» Action item
Copy the result of filtering the entries below for lines that include the string "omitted".

------------------------------------------------------------

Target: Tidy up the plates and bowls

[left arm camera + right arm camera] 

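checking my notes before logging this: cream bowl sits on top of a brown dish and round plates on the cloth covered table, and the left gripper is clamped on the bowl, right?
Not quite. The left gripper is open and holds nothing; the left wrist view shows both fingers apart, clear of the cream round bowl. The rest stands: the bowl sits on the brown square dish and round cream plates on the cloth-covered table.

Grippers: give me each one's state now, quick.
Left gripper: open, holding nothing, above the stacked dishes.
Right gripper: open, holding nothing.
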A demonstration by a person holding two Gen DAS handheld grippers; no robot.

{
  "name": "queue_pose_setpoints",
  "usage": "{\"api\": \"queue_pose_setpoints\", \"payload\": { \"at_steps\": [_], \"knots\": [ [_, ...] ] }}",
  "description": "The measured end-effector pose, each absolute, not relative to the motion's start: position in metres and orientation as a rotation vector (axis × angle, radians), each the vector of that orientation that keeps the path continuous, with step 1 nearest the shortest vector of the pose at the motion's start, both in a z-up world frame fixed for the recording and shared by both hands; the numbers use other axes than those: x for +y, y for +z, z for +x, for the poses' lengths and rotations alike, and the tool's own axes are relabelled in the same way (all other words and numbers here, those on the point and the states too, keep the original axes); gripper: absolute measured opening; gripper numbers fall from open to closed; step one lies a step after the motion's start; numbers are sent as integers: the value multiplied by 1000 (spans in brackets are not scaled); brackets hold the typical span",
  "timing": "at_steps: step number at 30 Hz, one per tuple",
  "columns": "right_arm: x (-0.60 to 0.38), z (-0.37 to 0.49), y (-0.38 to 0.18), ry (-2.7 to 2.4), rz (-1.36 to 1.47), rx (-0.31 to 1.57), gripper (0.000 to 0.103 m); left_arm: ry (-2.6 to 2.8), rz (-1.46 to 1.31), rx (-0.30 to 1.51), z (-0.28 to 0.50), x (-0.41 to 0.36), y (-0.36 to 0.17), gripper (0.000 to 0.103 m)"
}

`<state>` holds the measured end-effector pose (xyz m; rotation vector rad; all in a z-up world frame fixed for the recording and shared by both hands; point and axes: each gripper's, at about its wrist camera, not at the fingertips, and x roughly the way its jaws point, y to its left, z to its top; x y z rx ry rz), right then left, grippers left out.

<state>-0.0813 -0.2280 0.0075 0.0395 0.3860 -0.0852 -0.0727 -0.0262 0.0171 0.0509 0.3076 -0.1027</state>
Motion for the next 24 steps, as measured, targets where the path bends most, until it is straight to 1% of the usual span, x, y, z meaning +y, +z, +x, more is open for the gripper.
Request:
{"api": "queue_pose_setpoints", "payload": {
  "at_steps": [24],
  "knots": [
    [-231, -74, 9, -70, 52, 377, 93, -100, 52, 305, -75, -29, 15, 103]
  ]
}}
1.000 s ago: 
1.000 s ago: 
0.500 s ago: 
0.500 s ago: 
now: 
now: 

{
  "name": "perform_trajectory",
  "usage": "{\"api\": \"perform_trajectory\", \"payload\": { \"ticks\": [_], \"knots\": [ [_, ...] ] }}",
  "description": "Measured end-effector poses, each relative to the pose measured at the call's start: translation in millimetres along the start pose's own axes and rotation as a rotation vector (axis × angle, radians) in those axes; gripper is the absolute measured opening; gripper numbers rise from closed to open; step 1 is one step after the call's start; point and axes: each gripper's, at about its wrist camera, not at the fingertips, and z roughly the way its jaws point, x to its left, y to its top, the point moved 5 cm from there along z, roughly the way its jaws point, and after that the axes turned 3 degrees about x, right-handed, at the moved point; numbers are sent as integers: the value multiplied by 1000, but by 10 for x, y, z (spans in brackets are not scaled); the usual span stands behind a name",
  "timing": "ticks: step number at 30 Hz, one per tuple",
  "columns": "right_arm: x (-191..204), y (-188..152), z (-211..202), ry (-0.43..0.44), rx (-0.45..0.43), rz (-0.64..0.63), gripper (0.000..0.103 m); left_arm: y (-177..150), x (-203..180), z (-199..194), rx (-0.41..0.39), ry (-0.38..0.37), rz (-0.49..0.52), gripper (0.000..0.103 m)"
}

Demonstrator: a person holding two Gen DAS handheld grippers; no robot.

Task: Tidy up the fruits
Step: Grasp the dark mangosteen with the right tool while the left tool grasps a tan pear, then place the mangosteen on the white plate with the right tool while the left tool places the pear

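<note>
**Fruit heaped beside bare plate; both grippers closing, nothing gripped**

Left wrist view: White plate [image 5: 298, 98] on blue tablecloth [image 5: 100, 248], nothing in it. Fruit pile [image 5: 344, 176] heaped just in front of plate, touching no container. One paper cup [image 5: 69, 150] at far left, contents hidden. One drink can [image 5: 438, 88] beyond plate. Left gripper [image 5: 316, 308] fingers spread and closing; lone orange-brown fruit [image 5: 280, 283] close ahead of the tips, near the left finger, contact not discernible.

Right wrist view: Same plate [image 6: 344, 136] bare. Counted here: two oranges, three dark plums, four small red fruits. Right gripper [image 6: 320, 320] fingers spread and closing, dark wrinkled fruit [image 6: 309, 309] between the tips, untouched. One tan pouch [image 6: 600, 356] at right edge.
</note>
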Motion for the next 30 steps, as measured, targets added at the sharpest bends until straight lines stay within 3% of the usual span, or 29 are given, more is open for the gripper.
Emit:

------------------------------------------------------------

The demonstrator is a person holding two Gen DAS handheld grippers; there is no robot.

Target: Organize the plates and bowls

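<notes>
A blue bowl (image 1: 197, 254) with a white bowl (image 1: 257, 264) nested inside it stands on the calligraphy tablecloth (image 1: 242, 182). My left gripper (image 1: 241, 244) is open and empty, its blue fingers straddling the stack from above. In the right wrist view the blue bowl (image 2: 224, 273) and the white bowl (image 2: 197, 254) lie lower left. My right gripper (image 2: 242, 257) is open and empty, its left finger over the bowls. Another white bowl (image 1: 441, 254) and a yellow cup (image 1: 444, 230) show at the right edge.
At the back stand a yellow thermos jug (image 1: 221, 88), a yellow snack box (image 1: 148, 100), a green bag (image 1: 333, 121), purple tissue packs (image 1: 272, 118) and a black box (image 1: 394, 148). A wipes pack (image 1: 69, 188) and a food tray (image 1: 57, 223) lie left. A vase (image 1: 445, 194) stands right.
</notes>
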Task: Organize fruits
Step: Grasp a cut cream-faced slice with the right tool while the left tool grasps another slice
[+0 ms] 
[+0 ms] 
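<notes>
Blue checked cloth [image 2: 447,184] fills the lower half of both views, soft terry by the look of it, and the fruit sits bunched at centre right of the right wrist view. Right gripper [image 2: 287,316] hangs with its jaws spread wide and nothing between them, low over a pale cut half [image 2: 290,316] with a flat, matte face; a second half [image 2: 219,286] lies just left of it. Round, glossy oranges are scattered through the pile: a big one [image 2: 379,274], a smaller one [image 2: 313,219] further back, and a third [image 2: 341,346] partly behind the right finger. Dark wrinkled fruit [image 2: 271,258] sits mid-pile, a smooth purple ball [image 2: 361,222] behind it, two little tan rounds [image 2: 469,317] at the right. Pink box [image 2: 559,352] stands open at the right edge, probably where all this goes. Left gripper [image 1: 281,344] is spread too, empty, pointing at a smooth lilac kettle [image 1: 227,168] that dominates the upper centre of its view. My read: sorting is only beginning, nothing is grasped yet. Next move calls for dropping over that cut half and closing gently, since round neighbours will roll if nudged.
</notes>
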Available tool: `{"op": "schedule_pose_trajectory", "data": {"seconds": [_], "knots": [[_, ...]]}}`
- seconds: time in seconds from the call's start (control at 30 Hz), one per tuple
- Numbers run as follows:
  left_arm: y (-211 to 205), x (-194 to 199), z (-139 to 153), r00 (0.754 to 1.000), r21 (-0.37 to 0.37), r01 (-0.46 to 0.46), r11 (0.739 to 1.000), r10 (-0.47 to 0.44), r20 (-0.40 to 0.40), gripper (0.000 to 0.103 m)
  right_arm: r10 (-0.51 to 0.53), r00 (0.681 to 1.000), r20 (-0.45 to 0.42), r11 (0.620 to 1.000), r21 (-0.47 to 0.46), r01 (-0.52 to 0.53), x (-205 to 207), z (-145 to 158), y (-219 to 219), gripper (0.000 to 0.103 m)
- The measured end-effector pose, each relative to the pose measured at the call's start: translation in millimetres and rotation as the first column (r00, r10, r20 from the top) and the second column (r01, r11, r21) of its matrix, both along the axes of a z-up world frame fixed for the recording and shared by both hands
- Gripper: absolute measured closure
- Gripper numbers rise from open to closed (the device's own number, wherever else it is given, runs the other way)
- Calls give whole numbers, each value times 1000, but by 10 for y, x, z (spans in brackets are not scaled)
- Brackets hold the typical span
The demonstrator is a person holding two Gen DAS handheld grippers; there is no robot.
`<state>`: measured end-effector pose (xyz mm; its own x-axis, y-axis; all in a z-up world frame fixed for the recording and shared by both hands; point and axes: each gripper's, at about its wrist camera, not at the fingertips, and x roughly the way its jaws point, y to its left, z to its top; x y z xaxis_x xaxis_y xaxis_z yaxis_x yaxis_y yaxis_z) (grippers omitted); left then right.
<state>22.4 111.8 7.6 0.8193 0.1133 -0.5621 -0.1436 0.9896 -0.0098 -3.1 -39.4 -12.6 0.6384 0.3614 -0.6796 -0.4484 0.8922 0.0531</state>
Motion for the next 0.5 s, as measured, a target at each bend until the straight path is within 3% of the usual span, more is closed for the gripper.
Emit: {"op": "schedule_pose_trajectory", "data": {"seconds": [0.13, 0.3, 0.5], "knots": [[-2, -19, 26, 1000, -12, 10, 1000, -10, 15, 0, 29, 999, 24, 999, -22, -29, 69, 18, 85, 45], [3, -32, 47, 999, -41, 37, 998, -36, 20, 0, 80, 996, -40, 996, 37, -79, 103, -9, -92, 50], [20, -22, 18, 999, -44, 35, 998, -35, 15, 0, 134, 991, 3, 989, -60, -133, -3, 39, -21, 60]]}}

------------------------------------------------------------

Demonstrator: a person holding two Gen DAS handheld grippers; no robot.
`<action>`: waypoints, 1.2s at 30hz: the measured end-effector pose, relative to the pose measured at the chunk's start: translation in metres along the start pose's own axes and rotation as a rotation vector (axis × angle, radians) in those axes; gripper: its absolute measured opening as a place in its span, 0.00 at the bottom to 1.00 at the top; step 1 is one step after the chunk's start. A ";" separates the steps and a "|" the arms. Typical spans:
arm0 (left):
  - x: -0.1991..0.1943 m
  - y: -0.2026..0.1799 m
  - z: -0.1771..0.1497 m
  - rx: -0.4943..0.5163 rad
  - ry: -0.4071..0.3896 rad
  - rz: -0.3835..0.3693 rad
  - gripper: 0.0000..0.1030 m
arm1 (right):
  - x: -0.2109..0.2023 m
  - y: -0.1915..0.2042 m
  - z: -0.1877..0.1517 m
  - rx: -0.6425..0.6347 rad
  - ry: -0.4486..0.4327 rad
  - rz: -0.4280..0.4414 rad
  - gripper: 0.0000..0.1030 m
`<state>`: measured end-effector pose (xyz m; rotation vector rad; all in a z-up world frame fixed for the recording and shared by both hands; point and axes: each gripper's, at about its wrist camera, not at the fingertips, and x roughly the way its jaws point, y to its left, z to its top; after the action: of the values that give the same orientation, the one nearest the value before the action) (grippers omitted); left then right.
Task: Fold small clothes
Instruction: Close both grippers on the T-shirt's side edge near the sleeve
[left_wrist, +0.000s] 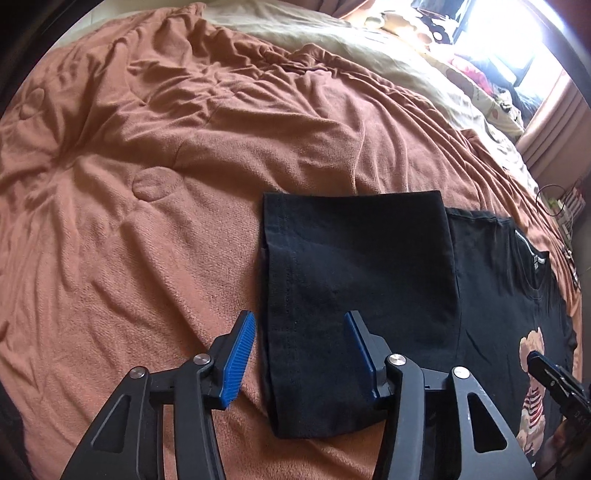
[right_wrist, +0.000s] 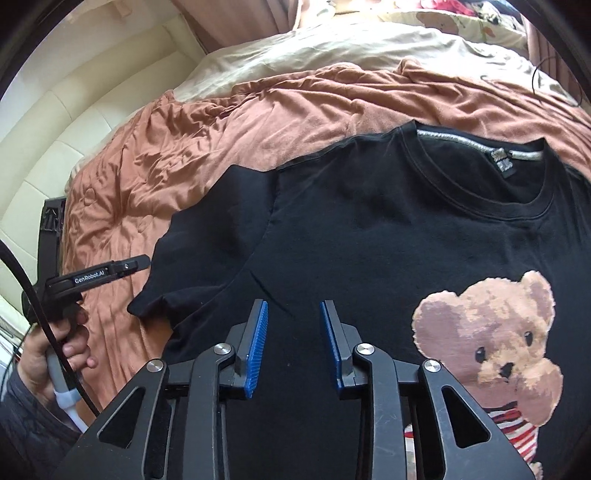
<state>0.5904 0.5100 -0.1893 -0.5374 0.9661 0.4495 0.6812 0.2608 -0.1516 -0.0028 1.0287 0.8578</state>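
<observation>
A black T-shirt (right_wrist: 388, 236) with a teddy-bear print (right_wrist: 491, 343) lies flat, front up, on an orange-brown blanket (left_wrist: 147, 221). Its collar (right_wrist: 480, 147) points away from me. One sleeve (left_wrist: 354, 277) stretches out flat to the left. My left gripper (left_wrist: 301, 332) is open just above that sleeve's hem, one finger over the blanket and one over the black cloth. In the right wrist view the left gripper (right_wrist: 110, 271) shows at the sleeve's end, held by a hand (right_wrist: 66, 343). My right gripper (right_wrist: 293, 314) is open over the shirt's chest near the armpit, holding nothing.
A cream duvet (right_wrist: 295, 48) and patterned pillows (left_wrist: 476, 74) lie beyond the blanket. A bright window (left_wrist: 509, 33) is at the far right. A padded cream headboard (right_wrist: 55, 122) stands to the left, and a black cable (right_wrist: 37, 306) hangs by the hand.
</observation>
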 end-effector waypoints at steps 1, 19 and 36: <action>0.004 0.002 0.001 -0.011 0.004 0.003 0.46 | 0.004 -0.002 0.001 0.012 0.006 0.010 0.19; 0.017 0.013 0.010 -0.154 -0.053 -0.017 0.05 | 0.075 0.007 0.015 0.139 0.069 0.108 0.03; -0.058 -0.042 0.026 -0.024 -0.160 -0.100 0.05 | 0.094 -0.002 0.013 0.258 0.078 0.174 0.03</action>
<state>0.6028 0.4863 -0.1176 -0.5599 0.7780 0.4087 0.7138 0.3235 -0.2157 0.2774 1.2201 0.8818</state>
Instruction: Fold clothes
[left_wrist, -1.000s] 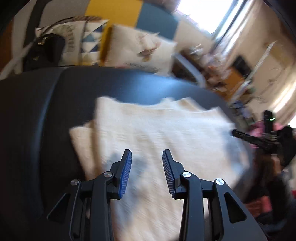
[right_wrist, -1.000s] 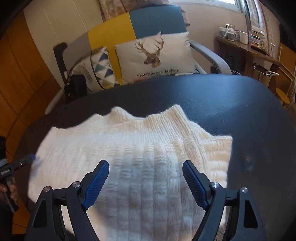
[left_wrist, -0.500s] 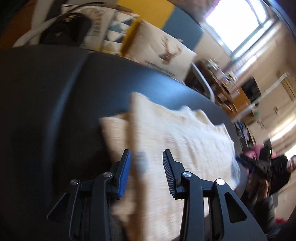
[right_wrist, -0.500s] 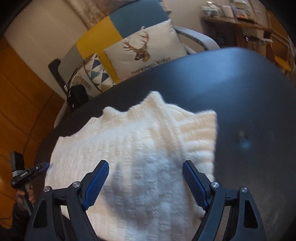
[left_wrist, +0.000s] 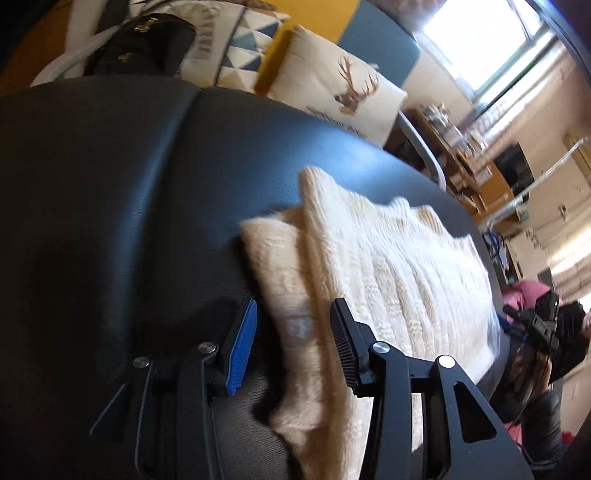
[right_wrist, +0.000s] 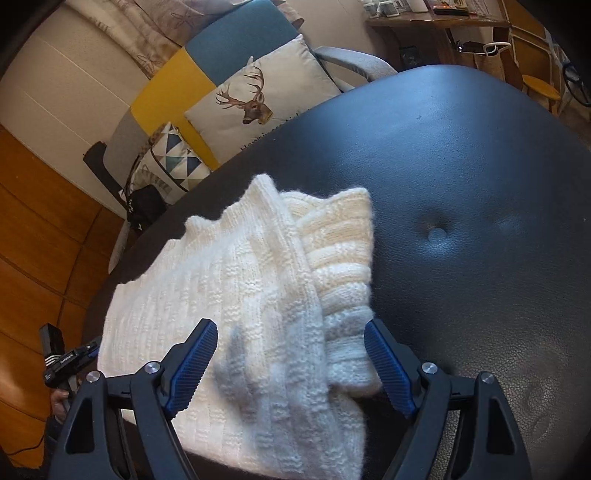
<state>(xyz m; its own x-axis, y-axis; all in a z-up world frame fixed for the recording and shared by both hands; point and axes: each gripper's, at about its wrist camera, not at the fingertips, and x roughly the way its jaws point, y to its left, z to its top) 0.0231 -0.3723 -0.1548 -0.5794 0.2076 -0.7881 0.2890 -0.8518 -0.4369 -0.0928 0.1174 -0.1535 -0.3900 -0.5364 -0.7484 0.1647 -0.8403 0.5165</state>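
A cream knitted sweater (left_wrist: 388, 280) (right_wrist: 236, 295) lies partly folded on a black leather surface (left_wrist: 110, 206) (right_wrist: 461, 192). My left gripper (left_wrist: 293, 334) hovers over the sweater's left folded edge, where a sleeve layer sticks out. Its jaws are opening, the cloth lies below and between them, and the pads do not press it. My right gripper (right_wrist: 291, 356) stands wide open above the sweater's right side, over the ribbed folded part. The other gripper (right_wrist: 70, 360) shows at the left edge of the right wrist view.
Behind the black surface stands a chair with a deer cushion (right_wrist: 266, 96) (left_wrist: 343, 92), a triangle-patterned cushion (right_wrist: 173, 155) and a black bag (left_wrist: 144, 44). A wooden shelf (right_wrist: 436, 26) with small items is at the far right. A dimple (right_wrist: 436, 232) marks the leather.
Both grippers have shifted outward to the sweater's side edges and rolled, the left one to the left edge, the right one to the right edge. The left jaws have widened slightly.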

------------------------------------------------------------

» Completed task
`<state>`: measured end-effector pose (xyz mm; its own x-axis, y-axis; all in a z-up world frame fixed for the recording and shared by both hands; point and axes: each gripper's, at about its wrist camera, not at the fingertips, and x roughly the way its jaws point, y to its left, z to its top; x y z xaxis_x xaxis_y xaxis_z yaxis_x yaxis_y yaxis_z) (grippers omitted); left then right.
`<state>`: measured end-effector pose (xyz m; rotation vector rad; all in a z-up world frame fixed for the recording and shared by both hands; point and axes: each gripper's, at about its wrist camera, not at the fingertips, and x roughly the way its jaws point, y to its left, z to its top; after the action: of the values that give the same orientation, the one nearest the value before the action) (grippers omitted); left then right.

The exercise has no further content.